Produce as output only the lines below starting at the line with "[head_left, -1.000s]" and continuing through the line with "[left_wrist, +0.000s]", each one exactly as written.

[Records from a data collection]
====

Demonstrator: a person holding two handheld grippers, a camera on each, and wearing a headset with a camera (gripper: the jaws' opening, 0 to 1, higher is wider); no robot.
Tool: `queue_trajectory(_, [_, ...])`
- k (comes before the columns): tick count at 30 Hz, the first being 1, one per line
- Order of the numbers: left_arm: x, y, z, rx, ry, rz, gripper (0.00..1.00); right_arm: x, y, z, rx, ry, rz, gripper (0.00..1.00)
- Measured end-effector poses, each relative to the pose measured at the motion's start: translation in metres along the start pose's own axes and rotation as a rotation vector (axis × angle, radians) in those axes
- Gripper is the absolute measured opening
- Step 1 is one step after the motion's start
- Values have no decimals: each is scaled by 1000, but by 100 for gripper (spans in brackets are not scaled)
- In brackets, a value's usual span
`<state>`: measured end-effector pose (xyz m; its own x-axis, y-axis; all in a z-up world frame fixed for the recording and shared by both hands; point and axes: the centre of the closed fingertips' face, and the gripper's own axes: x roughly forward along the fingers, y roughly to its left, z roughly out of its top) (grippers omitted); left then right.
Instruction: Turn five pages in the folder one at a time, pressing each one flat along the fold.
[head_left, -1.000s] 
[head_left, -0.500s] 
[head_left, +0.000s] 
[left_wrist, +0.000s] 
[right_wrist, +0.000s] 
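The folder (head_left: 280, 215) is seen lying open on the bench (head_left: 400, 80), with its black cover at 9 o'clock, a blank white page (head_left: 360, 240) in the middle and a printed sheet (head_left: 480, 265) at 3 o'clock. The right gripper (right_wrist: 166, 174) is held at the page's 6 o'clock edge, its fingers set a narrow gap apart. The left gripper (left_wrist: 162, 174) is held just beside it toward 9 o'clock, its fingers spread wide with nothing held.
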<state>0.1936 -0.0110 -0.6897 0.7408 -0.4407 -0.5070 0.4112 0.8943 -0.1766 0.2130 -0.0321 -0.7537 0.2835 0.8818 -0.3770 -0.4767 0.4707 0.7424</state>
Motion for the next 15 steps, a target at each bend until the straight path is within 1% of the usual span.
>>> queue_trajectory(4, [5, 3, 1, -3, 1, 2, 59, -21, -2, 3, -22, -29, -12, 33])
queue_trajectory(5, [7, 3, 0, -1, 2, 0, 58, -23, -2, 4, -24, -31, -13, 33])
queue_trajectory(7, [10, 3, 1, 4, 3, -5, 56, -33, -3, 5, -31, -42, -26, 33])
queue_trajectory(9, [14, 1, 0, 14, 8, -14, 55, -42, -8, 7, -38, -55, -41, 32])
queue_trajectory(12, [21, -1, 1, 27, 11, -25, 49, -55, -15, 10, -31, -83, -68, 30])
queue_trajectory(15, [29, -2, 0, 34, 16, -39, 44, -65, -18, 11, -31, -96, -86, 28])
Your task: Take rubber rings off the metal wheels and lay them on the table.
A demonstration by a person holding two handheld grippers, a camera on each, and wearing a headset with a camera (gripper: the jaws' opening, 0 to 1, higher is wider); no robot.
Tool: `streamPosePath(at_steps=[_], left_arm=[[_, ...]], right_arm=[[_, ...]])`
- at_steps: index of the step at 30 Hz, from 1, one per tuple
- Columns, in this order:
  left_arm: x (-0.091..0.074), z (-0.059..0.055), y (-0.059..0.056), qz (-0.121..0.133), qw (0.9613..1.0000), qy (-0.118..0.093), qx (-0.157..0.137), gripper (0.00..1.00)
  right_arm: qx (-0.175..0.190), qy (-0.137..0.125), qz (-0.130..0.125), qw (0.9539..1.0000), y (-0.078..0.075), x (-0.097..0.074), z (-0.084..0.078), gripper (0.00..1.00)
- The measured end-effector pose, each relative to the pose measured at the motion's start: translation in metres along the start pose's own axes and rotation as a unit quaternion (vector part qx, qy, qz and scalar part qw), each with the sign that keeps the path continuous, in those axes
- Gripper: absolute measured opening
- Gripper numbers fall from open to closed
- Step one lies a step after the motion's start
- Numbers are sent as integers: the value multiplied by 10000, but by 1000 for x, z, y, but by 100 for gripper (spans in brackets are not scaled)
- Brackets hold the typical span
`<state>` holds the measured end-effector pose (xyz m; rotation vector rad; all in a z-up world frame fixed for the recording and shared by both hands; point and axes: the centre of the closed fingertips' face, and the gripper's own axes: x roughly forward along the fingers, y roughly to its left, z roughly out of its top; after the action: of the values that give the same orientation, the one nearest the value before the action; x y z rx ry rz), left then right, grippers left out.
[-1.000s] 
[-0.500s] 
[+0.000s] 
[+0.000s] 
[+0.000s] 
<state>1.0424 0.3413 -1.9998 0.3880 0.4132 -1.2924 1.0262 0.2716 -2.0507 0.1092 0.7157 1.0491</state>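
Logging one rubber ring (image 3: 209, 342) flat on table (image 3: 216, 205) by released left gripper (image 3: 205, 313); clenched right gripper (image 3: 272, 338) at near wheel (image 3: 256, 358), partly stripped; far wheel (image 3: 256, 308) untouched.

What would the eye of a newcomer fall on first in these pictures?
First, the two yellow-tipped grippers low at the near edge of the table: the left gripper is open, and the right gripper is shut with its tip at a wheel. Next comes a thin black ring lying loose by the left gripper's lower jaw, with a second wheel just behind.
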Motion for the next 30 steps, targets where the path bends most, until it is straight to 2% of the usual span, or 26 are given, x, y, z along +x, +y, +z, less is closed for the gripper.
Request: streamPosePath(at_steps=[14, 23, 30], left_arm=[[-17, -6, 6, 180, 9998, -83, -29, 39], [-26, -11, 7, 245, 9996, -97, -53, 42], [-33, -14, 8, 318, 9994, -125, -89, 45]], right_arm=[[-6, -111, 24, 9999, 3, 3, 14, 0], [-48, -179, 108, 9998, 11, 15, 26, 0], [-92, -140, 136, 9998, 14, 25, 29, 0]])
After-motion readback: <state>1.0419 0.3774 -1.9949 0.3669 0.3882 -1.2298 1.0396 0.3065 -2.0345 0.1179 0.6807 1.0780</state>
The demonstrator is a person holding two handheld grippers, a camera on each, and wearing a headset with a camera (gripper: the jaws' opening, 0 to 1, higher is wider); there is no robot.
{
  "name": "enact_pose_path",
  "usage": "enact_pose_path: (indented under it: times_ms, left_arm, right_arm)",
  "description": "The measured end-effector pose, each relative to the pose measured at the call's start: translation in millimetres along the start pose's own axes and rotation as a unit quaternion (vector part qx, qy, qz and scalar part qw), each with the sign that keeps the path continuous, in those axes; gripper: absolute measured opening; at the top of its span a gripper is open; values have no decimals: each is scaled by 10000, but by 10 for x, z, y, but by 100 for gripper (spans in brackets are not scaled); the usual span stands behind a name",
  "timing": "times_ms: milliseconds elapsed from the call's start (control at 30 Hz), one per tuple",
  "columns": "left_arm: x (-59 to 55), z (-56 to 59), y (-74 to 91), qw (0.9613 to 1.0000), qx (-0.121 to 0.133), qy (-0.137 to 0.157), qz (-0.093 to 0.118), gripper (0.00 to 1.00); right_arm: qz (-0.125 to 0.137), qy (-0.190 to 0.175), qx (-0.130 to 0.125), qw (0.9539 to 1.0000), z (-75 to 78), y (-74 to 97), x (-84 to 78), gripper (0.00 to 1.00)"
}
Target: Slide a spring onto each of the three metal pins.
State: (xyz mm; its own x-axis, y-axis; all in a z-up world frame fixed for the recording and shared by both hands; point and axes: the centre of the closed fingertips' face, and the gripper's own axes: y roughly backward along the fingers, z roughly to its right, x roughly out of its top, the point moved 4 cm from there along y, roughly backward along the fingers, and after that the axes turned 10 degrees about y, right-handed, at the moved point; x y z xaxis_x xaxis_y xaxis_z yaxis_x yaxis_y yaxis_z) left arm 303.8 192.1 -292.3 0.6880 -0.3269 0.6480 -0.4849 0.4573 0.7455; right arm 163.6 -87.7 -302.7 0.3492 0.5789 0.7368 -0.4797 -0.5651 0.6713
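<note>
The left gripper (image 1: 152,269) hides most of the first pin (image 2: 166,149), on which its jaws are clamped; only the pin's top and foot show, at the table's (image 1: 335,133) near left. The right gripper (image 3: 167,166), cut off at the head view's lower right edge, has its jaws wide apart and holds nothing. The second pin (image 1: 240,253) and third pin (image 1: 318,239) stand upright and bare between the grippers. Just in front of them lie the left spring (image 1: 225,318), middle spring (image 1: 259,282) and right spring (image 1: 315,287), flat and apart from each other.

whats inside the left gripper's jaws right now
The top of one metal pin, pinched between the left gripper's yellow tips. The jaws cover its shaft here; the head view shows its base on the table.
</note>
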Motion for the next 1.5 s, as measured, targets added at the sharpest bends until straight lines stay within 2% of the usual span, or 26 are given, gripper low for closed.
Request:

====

**RESPONSE BELOW**
[head_left, -1.000s] 
[head_left, -0.500s] 
[head_left, +0.000s] 
[left_wrist, +0.000s] 

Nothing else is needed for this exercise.